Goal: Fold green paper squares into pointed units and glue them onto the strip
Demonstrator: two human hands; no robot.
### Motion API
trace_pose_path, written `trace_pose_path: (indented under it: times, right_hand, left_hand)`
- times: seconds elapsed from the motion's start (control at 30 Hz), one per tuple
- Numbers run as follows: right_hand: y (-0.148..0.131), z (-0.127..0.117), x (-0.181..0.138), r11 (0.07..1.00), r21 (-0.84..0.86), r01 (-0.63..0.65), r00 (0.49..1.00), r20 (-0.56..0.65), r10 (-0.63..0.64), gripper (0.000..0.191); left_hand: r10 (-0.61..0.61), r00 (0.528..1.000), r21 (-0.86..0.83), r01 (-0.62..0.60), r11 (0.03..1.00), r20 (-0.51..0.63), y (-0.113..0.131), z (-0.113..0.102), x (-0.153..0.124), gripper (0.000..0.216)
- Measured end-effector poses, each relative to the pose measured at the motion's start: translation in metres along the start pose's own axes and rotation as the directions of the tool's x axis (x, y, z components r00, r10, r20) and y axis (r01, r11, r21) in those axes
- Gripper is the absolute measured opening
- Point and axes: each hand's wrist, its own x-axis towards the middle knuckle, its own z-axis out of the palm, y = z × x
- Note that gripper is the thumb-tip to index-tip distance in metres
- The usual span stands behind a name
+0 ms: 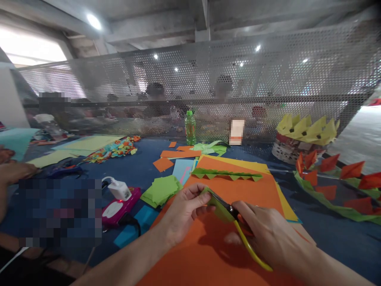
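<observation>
**Snipping a small green piece over the orange sheet**

The left hand [181, 212] is pinching a folded green piece [218, 208] between thumb and fingertips, closed narrowly on its near edge. The right hand [268, 234] is gripping the scissors [250, 246], with its fingers through the yellow loops and the dark blades biting into the piece right beside the left fingertips. Both hands are hovering just above a large orange sheet [208, 254].

To my eye, the cut is calling for short, slow closes of the blades, with the left hand turning the paper into them instead of the scissors twisting. The pinching fingers are sitting very close to the blade line, so sliding them back a little seems wise. The piece looks like several layers, so a firm pinch should be keeping them from slipping apart.

The green piece is looking matte and stiff, with crisp folded edges. The orange sheet is lying smooth and flat, with a yellow sheet [287, 206] peeking out under it to the right of the right hand. Just beyond the hands, a long green strip [226, 174] with sawtooth points is resting on the orange. Left of the left hand, a loose stack of green squares [162, 190] is fanning out. Well to the right, folded red-orange points [327, 190] are standing along a green band. Far ahead, a green plastic bottle [190, 128] is standing upright. Another person's hand [14, 171] is resting at the far left
</observation>
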Motion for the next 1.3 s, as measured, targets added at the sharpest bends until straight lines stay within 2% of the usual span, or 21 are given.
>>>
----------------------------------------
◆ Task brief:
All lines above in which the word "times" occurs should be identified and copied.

◆ Response box:
trace_pose_path, written `trace_pose_path: (indented under it: times, right_hand, left_hand)`
- times: seconds elapsed from the motion's start (control at 30 Hz), one per tuple

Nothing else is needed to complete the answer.